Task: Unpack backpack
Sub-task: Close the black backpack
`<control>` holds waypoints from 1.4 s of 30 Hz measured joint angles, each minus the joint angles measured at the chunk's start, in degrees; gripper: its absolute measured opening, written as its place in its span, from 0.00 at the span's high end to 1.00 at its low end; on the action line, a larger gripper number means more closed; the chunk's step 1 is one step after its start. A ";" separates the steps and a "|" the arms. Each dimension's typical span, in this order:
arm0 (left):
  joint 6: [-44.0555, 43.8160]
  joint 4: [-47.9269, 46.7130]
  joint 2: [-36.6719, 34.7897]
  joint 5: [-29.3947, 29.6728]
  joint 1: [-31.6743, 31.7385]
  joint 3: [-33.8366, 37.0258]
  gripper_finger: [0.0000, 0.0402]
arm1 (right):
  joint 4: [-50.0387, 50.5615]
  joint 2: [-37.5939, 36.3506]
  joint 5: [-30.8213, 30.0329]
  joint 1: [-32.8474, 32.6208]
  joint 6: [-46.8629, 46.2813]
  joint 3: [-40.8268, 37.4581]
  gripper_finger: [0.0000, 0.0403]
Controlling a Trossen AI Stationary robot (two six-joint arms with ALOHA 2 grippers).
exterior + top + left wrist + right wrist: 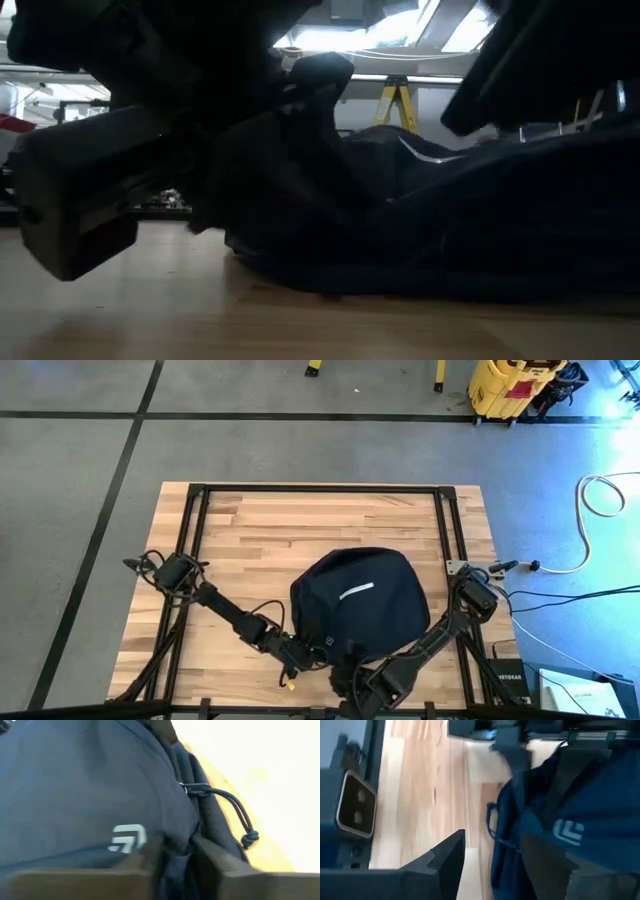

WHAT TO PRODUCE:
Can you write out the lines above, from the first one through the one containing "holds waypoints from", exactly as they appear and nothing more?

RESULT OF THE EXERCISE:
Task: Unpack backpack
Sub-task: Close the black backpack
`<control>` holds waypoints from 1.4 s of 30 Hz measured joint angles, each minus the joint angles measured at the chunk's start, in degrees; gripper: its absolute measured opening, written as its place in its span, from 0.00 at the span's high end to 1.00 at its low end; on the action line, a larger gripper number means more closed; the chunk's step 1 is one step after its start. A ";" separates the steps and a "|" the arms. Each dimension's typical span, in this order:

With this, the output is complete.